We are now in an age where the arts of conversation and letter writing have been displaced, if not lost, in favour of online comment and social media posts. TikTok, Twitter and Facebook are now commonplace destinations for individuals to air their views and grievances against whatever and whomever has upset them. Management, colleagues, customers and the general public are frequently considered legitimate targets.
In the past 12 months in particular, a pervasive undercurrent of anti-work sentiment has emerged on social media, epitomised by recent trends such as the ‘quiet quitting’ and ‘lazy girl job’ movement. These trends challenge the conventional belief that employees should endeavour to go the extra mile at work, and instead encourages readers to dial down their efforts and do the bare minimum required to keep their job.
The evolution of social media has transformed how employees share their workplace experiences, and what was once confined to casual coffee chats with friends now finds a public platform online. In addition to venting about work and openly rejecting certain work conventions, it is now common for employees to share their encounters with difficult customers or colleagues, sometimes in the form of dramatised skits which are often exaggerated for comic effect.

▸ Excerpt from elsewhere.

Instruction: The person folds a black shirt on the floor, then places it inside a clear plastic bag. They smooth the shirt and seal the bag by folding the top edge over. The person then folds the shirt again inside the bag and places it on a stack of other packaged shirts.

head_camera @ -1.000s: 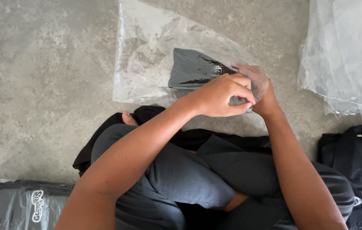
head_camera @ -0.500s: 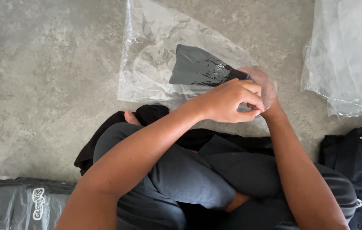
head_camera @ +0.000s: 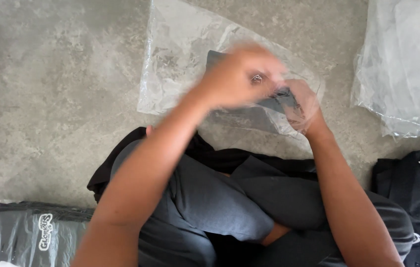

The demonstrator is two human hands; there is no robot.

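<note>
A clear plastic bag (head_camera: 180, 64) lies on the concrete floor in front of my crossed legs. A dark folded garment (head_camera: 242, 118) sits partly inside it. My right hand (head_camera: 303, 103) is at the bag's right end, under the plastic film, gripping the garment's edge. My left hand (head_camera: 239, 74) hovers over the bag and the garment, just left of my right hand. It is motion-blurred with its fingers curled, and its grip cannot be made out.
More crumpled clear plastic bags (head_camera: 403, 74) lie at the right. A black garment (head_camera: 418, 183) lies at the lower right. A bagged dark garment (head_camera: 22, 237) rests at the lower left. Black cloth (head_camera: 116, 163) spreads under my legs.
My left hand has lifted off the garment and swung up and to the left, now blurred. The garment sits lower and flatter in the bag. My right hand stays at the bag's right end.
</note>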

» The evolution of social media has transformed how employees share their workplace experiences, and what was once confined to casual coffee chats with friends now finds a public platform online «
While cathartic for the creator and entertaining for the viewer, for the employer, posts, pictures and videos — some of which can amass hundreds of thousands of views — could raise issues regarding privacy and confidentiality, and cast them in a bad light.
The idea of employees running amok on social media has long been a potential concern for employers to reckon with. However, it would appear that in 2023, employees are more confident than ever in their right to openly express themselves, emboldened by the notion that their personal account activity is essentially none of their employer's business, and that they won't face any repercussions as a result.

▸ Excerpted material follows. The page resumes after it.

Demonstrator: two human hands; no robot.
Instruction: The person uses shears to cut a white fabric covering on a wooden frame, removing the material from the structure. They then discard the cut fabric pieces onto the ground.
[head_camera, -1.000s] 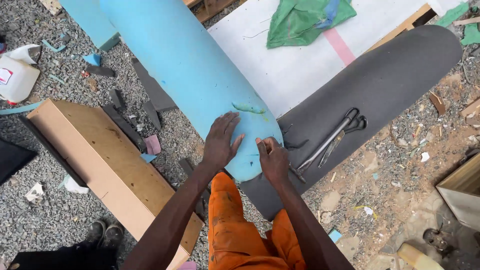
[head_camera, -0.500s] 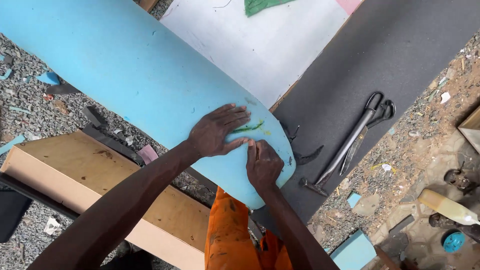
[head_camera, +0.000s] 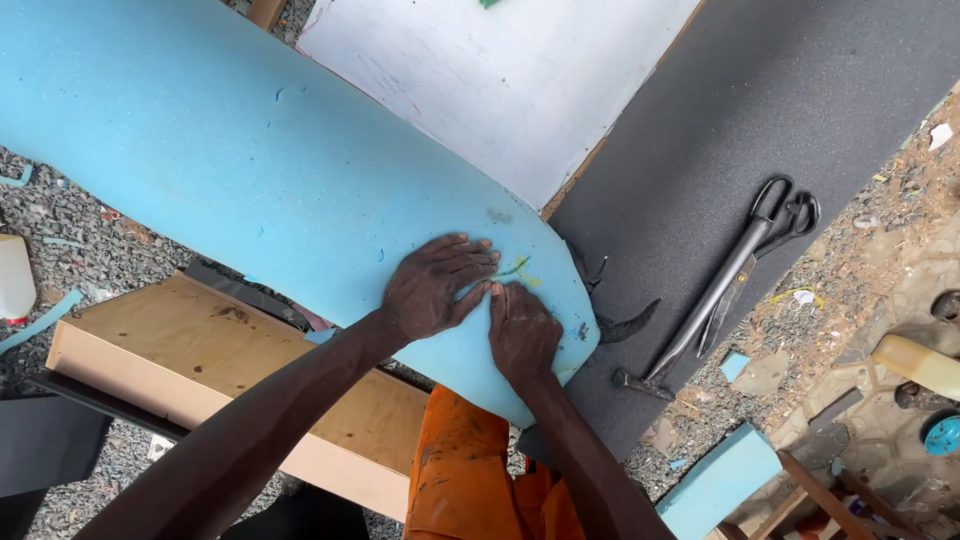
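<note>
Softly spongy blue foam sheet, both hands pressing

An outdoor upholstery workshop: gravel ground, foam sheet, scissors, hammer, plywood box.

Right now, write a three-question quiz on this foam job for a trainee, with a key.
1. True or false: both hands rest on the blue foam sheet.
2. Which tool lies on the dark grey mat, right of the foam?
A. a saw
B. big scissors
C. a paintbrush
3. Fill in: under the foam's near edge, on the person's left, sits a flat ____ board.

Key
1. True: the left hand lies spread flat and the right hand presses beside it, near the foam's rounded end.
2. B: the scissors lie closed on the mat, with a hammer alongside.
3. Wooden: the wooden board lies over the gravel.
</note>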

But does this belief align with reality, or can employers seek to rein in this recent surge of unrestrained online expression?

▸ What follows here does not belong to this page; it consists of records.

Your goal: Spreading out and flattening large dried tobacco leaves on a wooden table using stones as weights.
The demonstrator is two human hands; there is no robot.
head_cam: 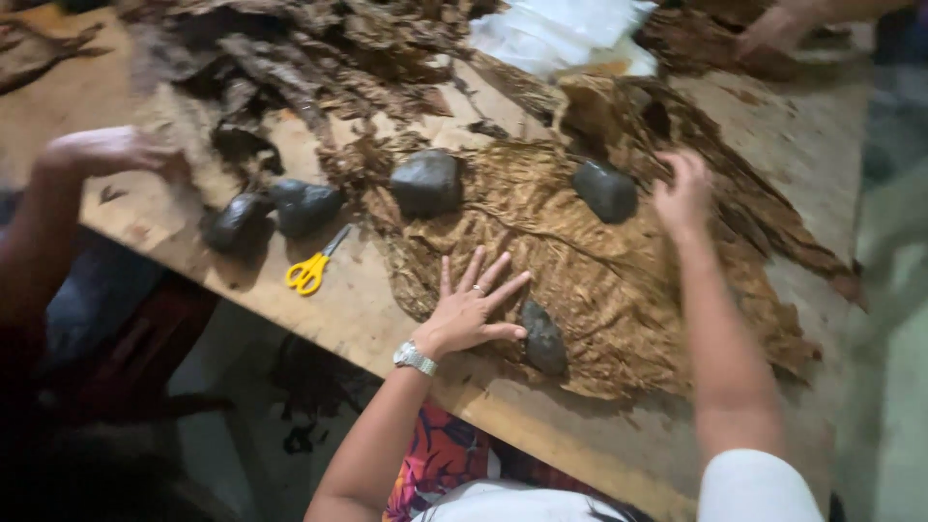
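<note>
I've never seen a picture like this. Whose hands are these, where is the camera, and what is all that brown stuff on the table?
The camera sits on a person's head and looks down. Their left hand, with a wristwatch, lies flat and spread on large dried brown leaves covering a wooden table. Their right hand reaches onto the leaves further off. Neither holds anything. Dark stones lie on and beside the leaves, and yellow scissors lie nearby. Another person's hand rests at the left.

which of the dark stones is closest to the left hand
The stone at the leaf's near edge, right beside the left hand thumb; the other stones lie farther up the table.
</note>
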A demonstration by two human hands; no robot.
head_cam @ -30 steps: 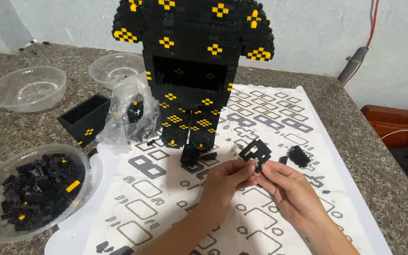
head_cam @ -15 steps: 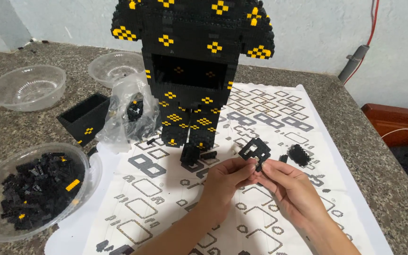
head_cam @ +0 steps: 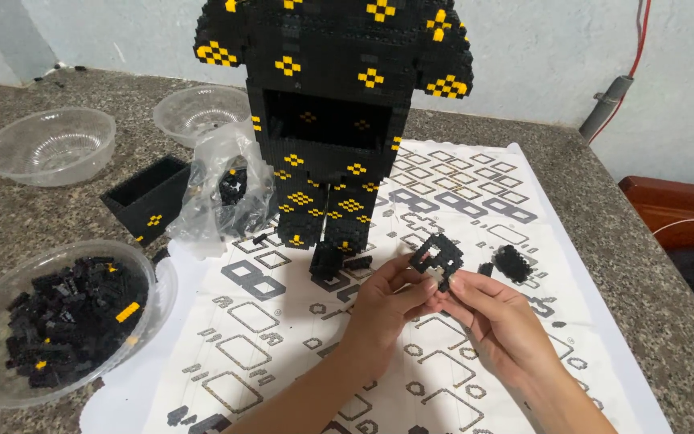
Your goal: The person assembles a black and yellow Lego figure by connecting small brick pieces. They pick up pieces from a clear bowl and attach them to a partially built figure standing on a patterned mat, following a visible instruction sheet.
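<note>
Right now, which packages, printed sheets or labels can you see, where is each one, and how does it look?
Plastic bag: left of the tall black and yellow brick figure, clear, crumpled, with dark pieces inside.
Printed sheet: flat on the stone table under the figure and both hands, white with grey and black outlined shapes.
No screens or signs show.

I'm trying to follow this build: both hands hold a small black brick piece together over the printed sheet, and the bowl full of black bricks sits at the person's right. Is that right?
Not quite. The head view shows the bowl of black bricks at the person's left, not right. The rest holds: the left hand and right hand together hold the small black brick piece over the printed sheet.
</note>
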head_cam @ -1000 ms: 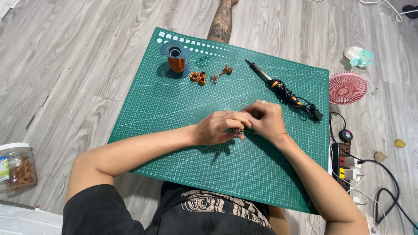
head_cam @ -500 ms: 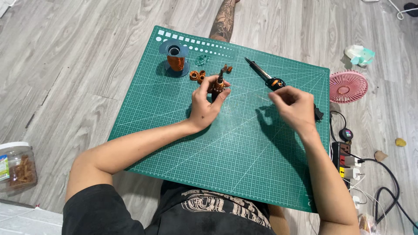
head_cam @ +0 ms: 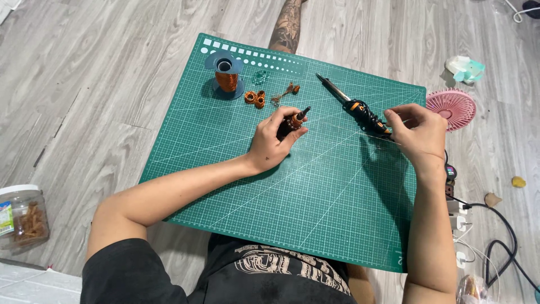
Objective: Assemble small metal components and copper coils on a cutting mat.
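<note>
Motor rotor (head_cam: pixel 295 120) in left-hand grip (head_cam: pixel 274 139)

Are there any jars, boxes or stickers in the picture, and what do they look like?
Clear round plastic jar: on the wood floor at the far left edge, white lid, brown contents.
Paper label: stuck on that jar's side, green, blue and white.
Printed green cutting mat: centre of the floor, rectangular, with white grid lines.
</note>
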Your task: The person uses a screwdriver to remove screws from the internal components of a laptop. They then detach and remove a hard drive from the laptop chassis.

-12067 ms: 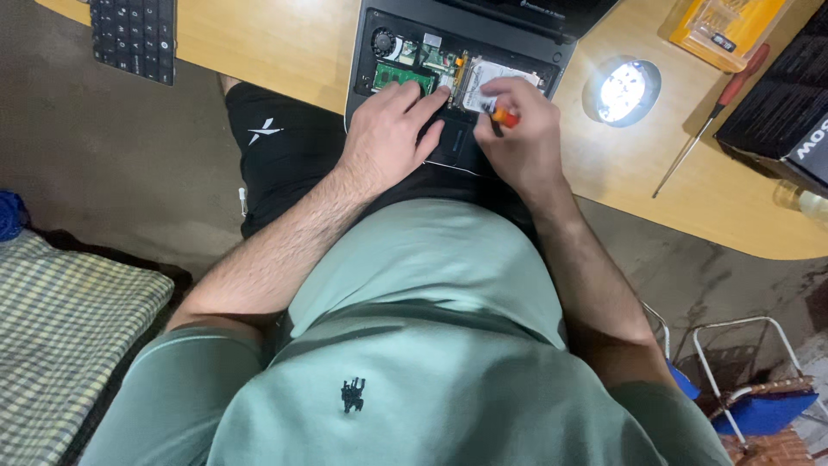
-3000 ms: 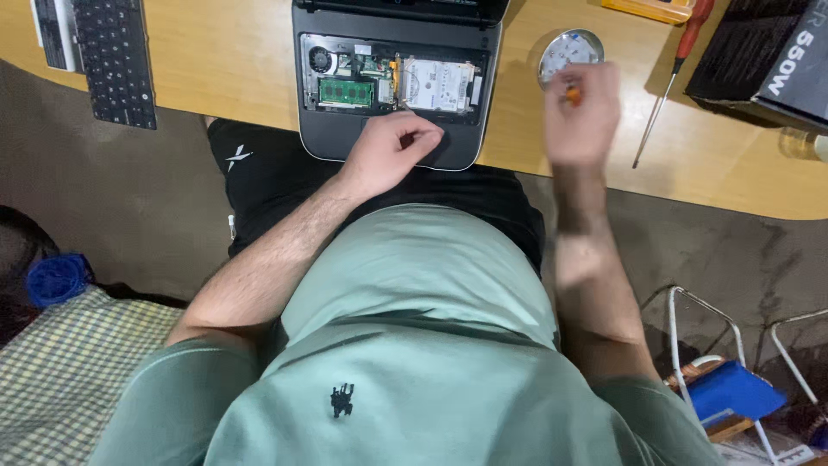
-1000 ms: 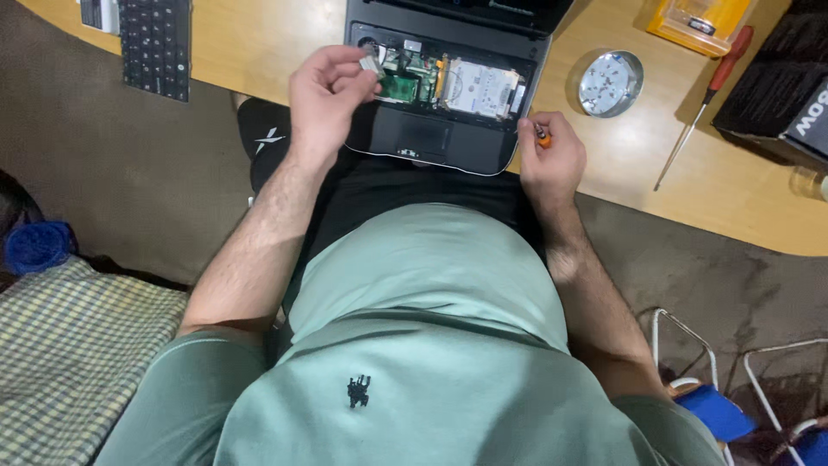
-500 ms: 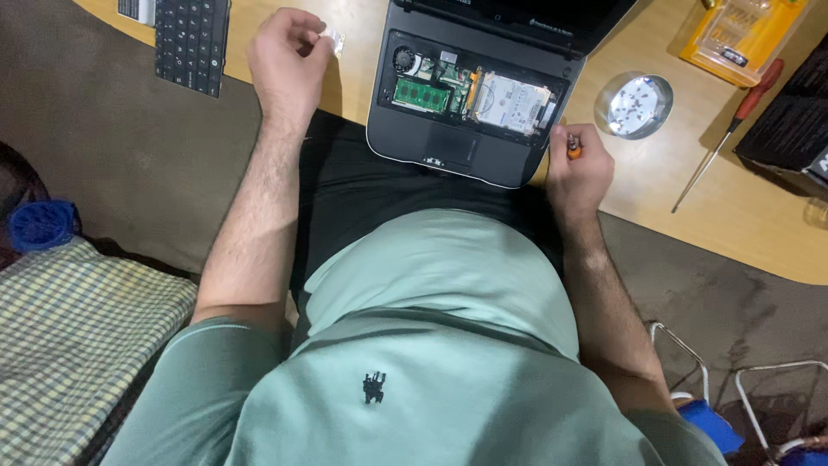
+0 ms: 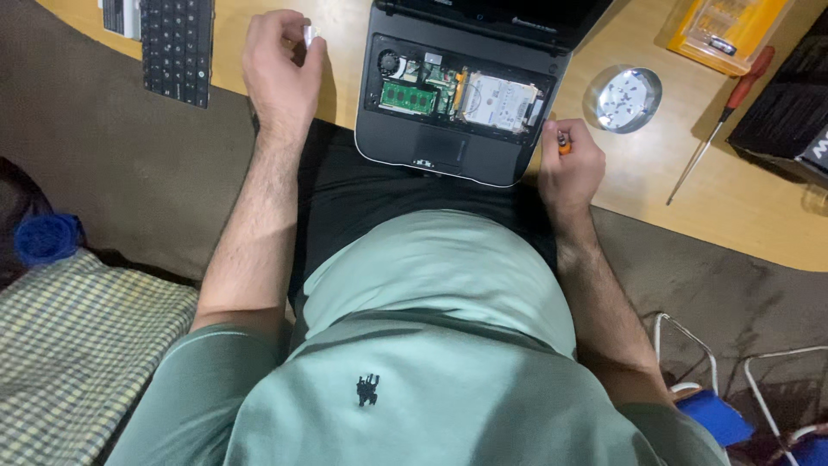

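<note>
An opened black laptop lies on the wooden desk with its green memory board and silver hard drive exposed. My left hand rests on the desk left of the laptop, fingers pinched on a small white part. At the laptop's right front corner my right hand is closed around a small orange-handled screwdriver.
A black keyboard lies at the far left of the desk. A round shiny dish, a red-handled screwdriver, a yellow tool case and a black box sit to the right. A checked cloth lies lower left.
My left hand has moved left off the laptop's open bay onto the bare desk, carrying the small white part. My right hand stays beside the laptop's right corner with the screwdriver.
</note>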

Taking action against employees
In recent years, employment tribunals have had to navigate claims where employees have been dismissed for alleged breaches of their employer's social media policy, particularly in relation to content posted on their personal social media accounts.
Whether the post in question involves criticism of the employer, derogatory comments about colleagues, or potentially offensive views, tribunals have cautioned employers against overreacting to alleged misuse of social media.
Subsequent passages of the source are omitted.